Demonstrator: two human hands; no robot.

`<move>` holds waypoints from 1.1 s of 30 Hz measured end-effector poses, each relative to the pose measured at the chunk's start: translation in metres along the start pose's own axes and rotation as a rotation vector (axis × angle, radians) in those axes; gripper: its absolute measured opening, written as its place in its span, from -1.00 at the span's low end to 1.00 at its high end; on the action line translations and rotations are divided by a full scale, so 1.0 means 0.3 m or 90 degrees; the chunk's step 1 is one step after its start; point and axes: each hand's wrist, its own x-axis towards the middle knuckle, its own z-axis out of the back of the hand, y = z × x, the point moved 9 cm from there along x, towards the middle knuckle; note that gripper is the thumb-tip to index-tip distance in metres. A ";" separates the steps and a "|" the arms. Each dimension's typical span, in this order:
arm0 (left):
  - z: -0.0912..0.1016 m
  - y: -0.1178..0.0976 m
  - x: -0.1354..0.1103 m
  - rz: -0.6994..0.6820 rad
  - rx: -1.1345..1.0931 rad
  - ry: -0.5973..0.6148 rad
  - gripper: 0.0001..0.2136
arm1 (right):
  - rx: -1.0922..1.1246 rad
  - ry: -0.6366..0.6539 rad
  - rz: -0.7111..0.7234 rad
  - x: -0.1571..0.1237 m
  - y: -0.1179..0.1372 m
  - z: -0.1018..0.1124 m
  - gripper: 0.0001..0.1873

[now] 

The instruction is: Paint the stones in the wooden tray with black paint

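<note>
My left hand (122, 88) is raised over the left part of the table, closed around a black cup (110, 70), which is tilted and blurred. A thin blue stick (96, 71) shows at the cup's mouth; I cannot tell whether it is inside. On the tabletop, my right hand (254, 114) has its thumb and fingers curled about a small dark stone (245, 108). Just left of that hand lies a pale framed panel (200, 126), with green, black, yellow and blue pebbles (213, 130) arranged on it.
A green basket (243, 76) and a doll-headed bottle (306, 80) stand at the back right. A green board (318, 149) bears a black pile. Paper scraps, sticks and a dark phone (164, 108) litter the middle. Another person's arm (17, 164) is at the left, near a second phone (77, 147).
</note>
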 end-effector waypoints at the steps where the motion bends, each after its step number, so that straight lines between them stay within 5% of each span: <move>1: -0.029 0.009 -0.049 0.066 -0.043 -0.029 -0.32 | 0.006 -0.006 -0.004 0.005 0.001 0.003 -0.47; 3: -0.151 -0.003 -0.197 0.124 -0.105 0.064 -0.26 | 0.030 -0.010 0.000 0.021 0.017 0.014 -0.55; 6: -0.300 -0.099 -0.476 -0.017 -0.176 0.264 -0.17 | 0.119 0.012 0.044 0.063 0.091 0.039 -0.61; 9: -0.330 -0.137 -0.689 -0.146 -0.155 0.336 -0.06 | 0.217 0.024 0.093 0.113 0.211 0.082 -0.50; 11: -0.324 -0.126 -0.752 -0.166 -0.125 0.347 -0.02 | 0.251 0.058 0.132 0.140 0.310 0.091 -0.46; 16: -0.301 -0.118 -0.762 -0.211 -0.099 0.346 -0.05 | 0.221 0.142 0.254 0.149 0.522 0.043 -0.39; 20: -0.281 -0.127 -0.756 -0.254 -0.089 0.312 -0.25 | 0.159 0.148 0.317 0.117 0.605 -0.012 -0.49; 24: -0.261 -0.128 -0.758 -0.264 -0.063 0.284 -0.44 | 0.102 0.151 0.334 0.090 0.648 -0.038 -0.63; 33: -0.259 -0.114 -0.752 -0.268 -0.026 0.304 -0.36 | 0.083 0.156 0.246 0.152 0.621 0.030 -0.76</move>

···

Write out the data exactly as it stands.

Demonstrator: two human hands; no robot.

`<move>` holds waypoints from 1.1 s of 30 Hz measured end-effector poses, each relative to the pose measured at the chunk's start: translation in metres along the start pose's own axes and rotation as a rotation vector (axis × angle, radians) in those axes; gripper: its absolute measured opening, written as its place in its span, from -1.00 at the span's low end to 1.00 at its high end; on the action line translations and rotations are divided by a full scale, so 1.0 means 0.3 m or 90 degrees; the chunk's step 1 is one step after its start; point and axes: each hand's wrist, its own x-axis towards the middle knuckle, its own z-axis out of the back of the hand, y = z × x, the point moved 9 cm from there along x, towards the middle knuckle; note that gripper is the thumb-tip to index-tip distance in metres. A ";" separates the steps and a "|" the arms. Each dimension's typical span, in this order:
arm0 (left):
  - z: -0.0912..0.1016 m
  - y: -0.1178..0.0976 m
  - x: -0.1354..0.1103 m
  - rz: -0.6994..0.6820 rad
  - rx: -1.1345..1.0931 rad
  - ry: -0.5973..0.6148 rad
  - gripper: 0.0001..0.2136
arm1 (right):
  - rx: -1.0922..1.1246 rad
  - ry: -0.6366..0.6539 rad
  - rz: -0.7111..0.7234 rad
  - x: -0.1571..0.1237 m
  - y: -0.1179..0.1372 m
  - z: -0.1018..0.1124 m
  - gripper: 0.0001..0.1873

[now] 

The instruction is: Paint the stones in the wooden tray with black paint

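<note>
My left hand (122, 88) is raised over the left part of the table, closed around a black cup (110, 70), which is tilted and blurred. A thin blue stick (96, 71) shows at the cup's mouth; I cannot tell whether it is inside. On the tabletop, my right hand (254, 114) has its thumb and fingers curled about a small dark stone (245, 108). Just left of that hand lies a pale framed panel (200, 126), with green, black, yellow and blue pebbles (213, 130) arranged on it.
A green basket (243, 76) and a doll-headed bottle (306, 80) stand at the back right. A green board (318, 149) bears a black pile. Paper scraps, sticks and a dark phone (164, 108) litter the middle. Another person's arm (17, 164) is at the left, near a second phone (77, 147).
</note>
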 end-effector waypoints at the steps where the motion bends, each after its step number, so that straight lines between them stay within 5% of each span: <move>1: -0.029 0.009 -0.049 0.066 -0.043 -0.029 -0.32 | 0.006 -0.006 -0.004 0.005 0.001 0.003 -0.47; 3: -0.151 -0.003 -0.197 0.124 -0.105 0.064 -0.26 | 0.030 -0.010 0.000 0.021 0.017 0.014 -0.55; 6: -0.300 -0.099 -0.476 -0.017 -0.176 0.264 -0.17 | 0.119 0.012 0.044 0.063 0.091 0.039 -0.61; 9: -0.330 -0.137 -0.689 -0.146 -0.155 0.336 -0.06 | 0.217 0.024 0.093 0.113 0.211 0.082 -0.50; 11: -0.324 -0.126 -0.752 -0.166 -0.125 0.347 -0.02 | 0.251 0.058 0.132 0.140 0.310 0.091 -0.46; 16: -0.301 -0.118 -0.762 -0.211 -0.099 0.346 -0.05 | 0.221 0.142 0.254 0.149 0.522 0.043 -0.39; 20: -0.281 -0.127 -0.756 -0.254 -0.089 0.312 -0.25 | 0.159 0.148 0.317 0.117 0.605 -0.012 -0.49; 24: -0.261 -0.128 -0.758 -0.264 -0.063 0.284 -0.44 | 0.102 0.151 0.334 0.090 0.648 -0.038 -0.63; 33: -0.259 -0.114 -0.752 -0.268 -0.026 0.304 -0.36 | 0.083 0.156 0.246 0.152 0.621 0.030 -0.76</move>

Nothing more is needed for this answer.